Stored records:
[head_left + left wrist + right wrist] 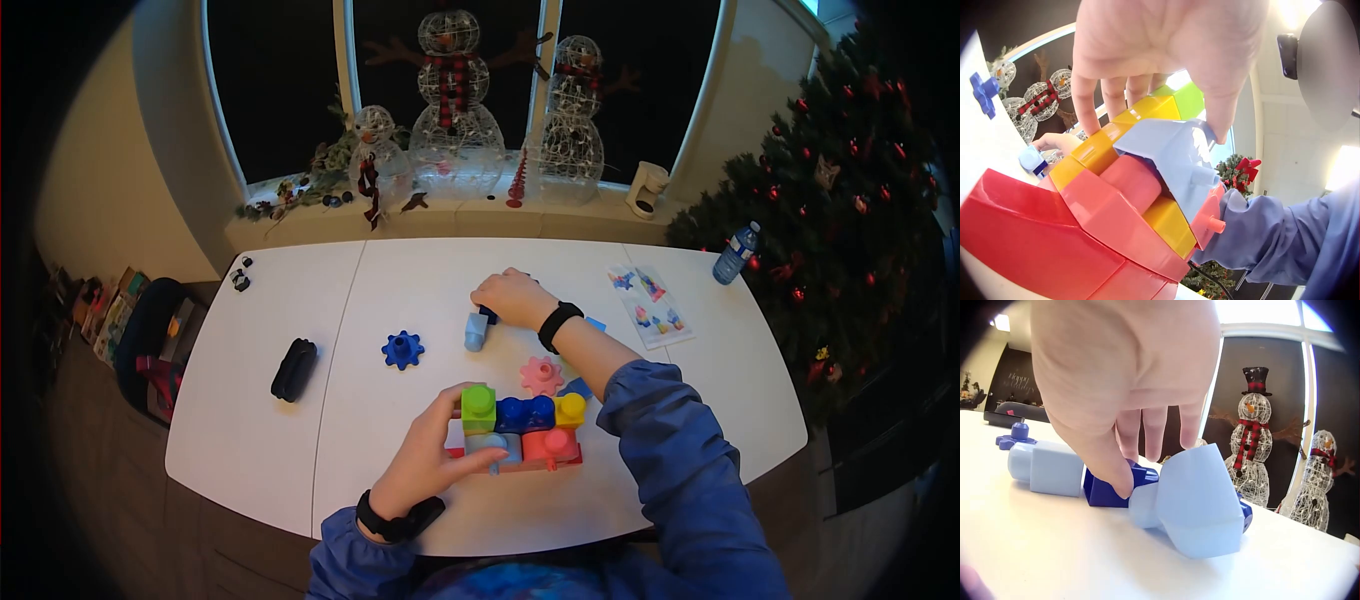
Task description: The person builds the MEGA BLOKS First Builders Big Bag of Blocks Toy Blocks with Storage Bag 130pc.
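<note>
My left hand (425, 450) grips the left end of a built stack of chunky toy blocks (550, 445) over the table's near side. Green, dark blue and yellow blocks form its top row, with light blue and pink below. In the left wrist view, red blocks (1022, 219) make up its base. Farther out, my right hand (515, 297) reaches down to the table and pinches a dark blue block (1107, 492), thumb on its near side. Light blue blocks lie close by, one angular (1200, 503) and one squarer with a rounded knob (1057, 469).
A dark blue gear-shaped piece (402, 350) and a pink one (541, 376) lie on the white table (400, 270). Right of them is a picture sheet (650, 305), with a water bottle (737, 252) at the far corner. A black case (295, 370) sits left.
</note>
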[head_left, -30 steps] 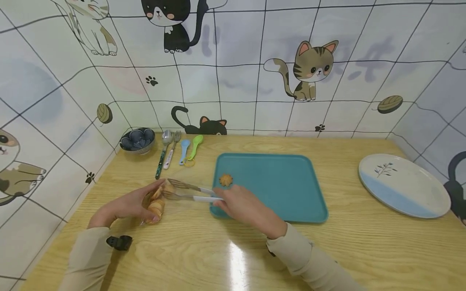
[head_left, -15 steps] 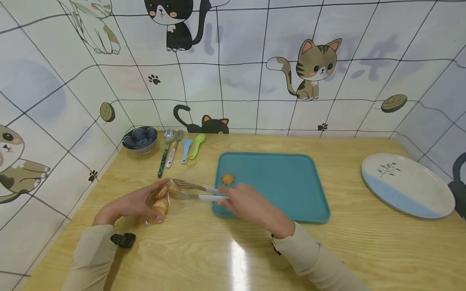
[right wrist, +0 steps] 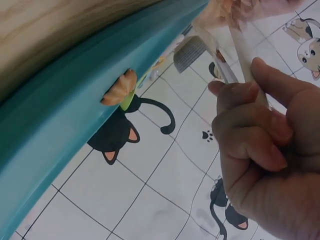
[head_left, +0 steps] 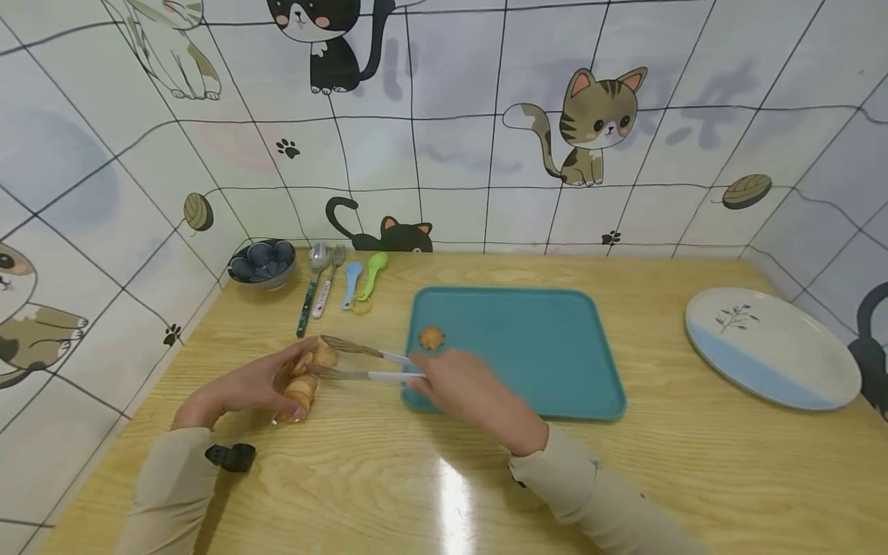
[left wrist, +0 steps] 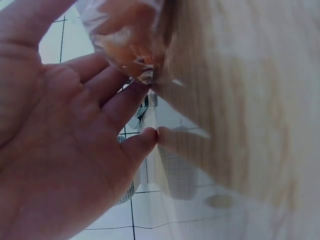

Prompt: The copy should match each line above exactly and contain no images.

Answer:
[head_left + left wrist + right wrist] 
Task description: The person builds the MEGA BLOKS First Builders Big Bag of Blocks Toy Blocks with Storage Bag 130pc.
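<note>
My left hand (425, 450) grips the left end of a built stack of chunky toy blocks (550, 445) over the table's near side. Green, dark blue and yellow blocks form its top row, with light blue and pink below. In the left wrist view, red blocks (1022, 219) make up its base. Farther out, my right hand (515, 297) reaches down to the table and pinches a dark blue block (1107, 492), thumb on its near side. Light blue blocks lie close by, one angular (1200, 503) and one squarer with a rounded knob (1057, 469).
A dark blue gear-shaped piece (402, 350) and a pink one (541, 376) lie on the white table (400, 270). Right of them is a picture sheet (650, 305), with a water bottle (737, 252) at the far corner. A black case (295, 370) sits left.
</note>
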[head_left, -30 steps] 
[head_left, -15 steps] 
[right wrist, +0 steps] 
[head_left, +0 steps] 
[left wrist, +0 steps] 

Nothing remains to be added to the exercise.